Overview

This trial is active, not recruiting.

Condition healthy
Treatments lentinan, placebo
Phase phase 1
Sponsor GlycaNova Norge AS
Collaborator Centre for clinical studies, Bergen, Norway
Start date February 2008
End date June 2008
Trial size 50 participants
Trial identifier NCT00677027, 07/02312 (SLV), 1.2006.3622 (REK)

Summary

The purpose of this study is to evaluate the safety of increasing doses of MM-10-001 and to determine the dose of MM-10-001 that enhances the immune system in normal healthy subjects.

United States No locations recruiting
Other Countries No locations recruiting

Study Design

Allocation randomized
Endpoint classification safety study
Intervention model parallel assignment
Masking double blind (subject, caregiver, investigator)
Primary purpose supportive care
Arm
(Experimental)
lentinan
Five dose levels of escalating concentrations of the test substance will be tested during the study periode. All patients will recieve each dose, which is to be taken daily for two weeks.
(Placebo Comparator)
placebo
Placebo

Primary Outcomes

Measure
Blood safety parameters
time frame: every second week

Secondary Outcomes

Measure
Cell mediated immune response and cytokine production
time frame: every second week

Eligibility Criteria

Male or female participants at least 45 years old.

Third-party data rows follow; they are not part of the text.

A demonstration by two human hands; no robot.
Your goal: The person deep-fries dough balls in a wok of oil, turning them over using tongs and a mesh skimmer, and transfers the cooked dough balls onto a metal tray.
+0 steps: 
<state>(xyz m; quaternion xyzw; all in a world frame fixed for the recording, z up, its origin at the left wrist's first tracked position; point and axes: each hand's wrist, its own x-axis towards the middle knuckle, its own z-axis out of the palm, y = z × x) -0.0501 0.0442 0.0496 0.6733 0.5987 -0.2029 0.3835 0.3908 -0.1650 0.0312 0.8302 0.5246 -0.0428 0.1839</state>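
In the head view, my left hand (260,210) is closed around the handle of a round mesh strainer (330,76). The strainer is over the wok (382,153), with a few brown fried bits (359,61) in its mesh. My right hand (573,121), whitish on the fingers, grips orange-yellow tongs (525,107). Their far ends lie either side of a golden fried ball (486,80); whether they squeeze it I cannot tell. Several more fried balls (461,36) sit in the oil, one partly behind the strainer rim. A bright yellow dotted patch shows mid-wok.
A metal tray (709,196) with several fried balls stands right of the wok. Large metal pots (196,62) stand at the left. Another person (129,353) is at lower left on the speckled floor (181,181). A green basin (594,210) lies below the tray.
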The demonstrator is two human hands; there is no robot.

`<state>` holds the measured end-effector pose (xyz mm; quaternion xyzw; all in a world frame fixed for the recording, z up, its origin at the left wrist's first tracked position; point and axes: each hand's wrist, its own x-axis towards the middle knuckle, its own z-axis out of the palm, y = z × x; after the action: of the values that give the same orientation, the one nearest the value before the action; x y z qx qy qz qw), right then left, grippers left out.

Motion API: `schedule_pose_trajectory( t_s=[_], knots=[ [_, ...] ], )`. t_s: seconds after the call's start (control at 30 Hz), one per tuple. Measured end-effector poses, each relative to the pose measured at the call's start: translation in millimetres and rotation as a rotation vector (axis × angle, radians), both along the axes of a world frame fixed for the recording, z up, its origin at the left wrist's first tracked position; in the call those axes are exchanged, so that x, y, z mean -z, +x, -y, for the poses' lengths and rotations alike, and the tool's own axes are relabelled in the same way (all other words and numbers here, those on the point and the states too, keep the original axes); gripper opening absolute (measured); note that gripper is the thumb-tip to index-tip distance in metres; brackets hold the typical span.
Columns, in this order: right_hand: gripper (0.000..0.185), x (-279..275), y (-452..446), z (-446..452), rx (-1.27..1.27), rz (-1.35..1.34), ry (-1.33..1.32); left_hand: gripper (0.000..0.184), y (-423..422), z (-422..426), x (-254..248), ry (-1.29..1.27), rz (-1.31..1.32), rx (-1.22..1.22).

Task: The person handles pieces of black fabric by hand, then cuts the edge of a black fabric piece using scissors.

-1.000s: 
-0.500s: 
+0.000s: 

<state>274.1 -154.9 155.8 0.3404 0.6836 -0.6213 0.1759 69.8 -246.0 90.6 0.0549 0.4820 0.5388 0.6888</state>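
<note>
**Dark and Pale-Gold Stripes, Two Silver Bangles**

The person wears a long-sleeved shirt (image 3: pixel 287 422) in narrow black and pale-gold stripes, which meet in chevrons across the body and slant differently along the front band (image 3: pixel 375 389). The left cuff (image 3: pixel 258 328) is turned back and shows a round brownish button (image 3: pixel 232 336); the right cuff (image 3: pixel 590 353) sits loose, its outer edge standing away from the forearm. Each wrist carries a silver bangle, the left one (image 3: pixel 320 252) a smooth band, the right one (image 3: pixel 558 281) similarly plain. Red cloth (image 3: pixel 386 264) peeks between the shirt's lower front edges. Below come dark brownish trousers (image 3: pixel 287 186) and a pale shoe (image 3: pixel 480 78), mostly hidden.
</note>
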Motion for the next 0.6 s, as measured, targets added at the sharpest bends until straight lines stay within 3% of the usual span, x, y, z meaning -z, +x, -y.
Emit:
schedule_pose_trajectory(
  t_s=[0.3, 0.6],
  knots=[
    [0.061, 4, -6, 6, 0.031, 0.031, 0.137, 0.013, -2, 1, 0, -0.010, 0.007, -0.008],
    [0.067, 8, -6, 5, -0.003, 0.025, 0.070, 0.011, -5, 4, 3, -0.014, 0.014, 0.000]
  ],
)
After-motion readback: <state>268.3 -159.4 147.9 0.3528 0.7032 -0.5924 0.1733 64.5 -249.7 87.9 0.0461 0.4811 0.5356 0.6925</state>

Inclusion Criteria: Healthy subjects of both genders, age > 45 years old will be eligible for study. Exclusion Criteria: Subjects who: 1. Fail to give written informed consent 2. Have BMI over or equal to 30 kg/m2 3. Use corticosteroids (including inhaled steroids) or NSAIDs anti-inflammatory drugs 4. Have uncontrolled hypertension (sitting diastolic blood pressure>95 mmHg) 5. Have on-going allergy or history of anaphylactic reaction 6. Have on-going allergen specific immunotherapy 7. Are immuno-compromised (HIV infected, cancer and other disease affecting the basal immune response) 8. Have chronic inflammatory disease 9. Have diabetes (type 1 or type 2) 10. Have chronic severe renal disease (creatinine outside normal range) 11. Have chronic severe liver disease (ASAT and/or ALAT more than two times the upper limit of the normal range) 12. Have known cardiac failure 13. Have recently (less than 6 months) experienced myocardial infarction 14. Have gastrointestinal diseases (chronic gastritis, IBD, etc.) 15. Have acute or chronic pancreatitis or impaired pancreatic function, or history of pancreatitis 16. Have been vaccinated within the last three months 17. Eat diet supplement NG24 beta-glucan 18. Eat shiitake cheese 19. Have systemic fungal infection 20. Have any clinical condition that renders them unfit to participate including known/suspected drug or alcohol abuse 21. Do not fully understand the content of the informed consent 22. Pregnant and lactating women or women of childbearing potential not using adequate contraception.

Additional Information

Official title Dose Escalation Safety Study of MM-10-001
Principal investigator Snorre Ofjord, MD
Description The drug substance to be studied is a powder produced from shiitake mushroom, containing beta-glucans. The purpose of this study is to evaluate the safety of increasing doses of MM-10-001 and to determine the dose of MM-10-001 that enhances the immune system in normal healthy subjects.
Trial information was received from ClinicalTrials.gov and was last updated in May 2008.
Information provided to ClinicalTrials.gov by GlycaNova Norge AS.